The conventional slasher formula is simple; a killer, usually masked, embarks on a murder spree, picking their targets off one by one in a variety of ways until a final confrontation with a survivor who’ll outlast them. Bitch Ass adheres to the tried-and-true slasher setup, transporting it instead to an urban setting with untraditional characters. Its gleeful sense of fun and creativity outweighs its constraints.
Bitch Ass opens with Tony Todd, playing himself, as a Tales from the Crypt-like curator and host to introduce the tale. It sets up the potential for a brand-new cinematic anthology, but more importantly, it instills the tone. Bitch Ass might carve up some kills and touch on serious subject matter, but it’s out to deliver an entertaining time most of all.
Todd tells of the eponymous masked killer, a recluse who’s created his own house of horrors after falling victim to a horrendous gang initiation ritual as a teen. Bitch Ass (Tunde Lelaye) now tasks those who enter with a deadly game of survival, inspired by the board games that triggered his bullying. Those who fail to win the game lose their lives. That’s terrible news for the new group tasked with entering his home as part of their gang initiation.
Working from a script he co-wrote with Jonathan Colomb, director Bill Posley demonstrates a strong eye for style and visual flair. The innovative ways that Posley presents the game-within-a-game scenario imbues a larger scale and scope to a smaller feature and goes far in maintaining the sense of unhinged fun. Posley uses board game imagery, art, and animation to give a sense of layout and the unwitting player’s movement on the killer’s board. The commitment to the board game theme permeates throughout, both in the finer details of the production design and the kill pieces, each inspired by classic games.
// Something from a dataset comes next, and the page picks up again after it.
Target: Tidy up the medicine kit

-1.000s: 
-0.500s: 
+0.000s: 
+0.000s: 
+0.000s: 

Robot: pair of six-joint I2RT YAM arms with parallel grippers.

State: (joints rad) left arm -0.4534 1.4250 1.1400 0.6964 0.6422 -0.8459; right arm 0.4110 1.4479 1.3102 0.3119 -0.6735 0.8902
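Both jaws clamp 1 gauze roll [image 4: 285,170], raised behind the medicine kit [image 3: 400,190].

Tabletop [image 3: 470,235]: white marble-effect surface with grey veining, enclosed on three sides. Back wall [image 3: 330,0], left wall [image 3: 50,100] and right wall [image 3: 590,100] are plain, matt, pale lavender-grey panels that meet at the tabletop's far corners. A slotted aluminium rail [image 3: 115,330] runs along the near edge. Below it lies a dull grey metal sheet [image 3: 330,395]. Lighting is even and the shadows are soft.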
The simple, straightforward premise makes character and narrative flaws more apparent. The total commitment to the board game theme and the tender relationship between Q (Teon Kelley) and his mother Marsia (Me’lisa Sellers) anchors the film when its rougher edges show. In true slasher style, many of the supporting characters are fodder for the kill count and lack depth. It’s clear that Q, a college hopeful, is our Final Guy, and Marsia’s ties to the past feel a little contrived even if they ensure the theme of trying to improve one’s lot in life despite constant economic obstacles. It may play out predictably, but their heartfelt bond and Posley’s more lighthearted approach ultimately works.
Bitch Ass feels like a retro slasher that you’d discover late night on cable or the shelves of a video store, where’d it’d discover and amass a cult following. It doesn’t deviate from the familiar formula at all. Still, Posley’s clever direction, a strong sense of style, and an entertaining twist to a new masked killer’s choice of weaponry make for an infectious time that’ll leave you curious to see whatever tales of terror Tony Todd may have in his collection.
Bitch Ass made its World Premiere at SXSW.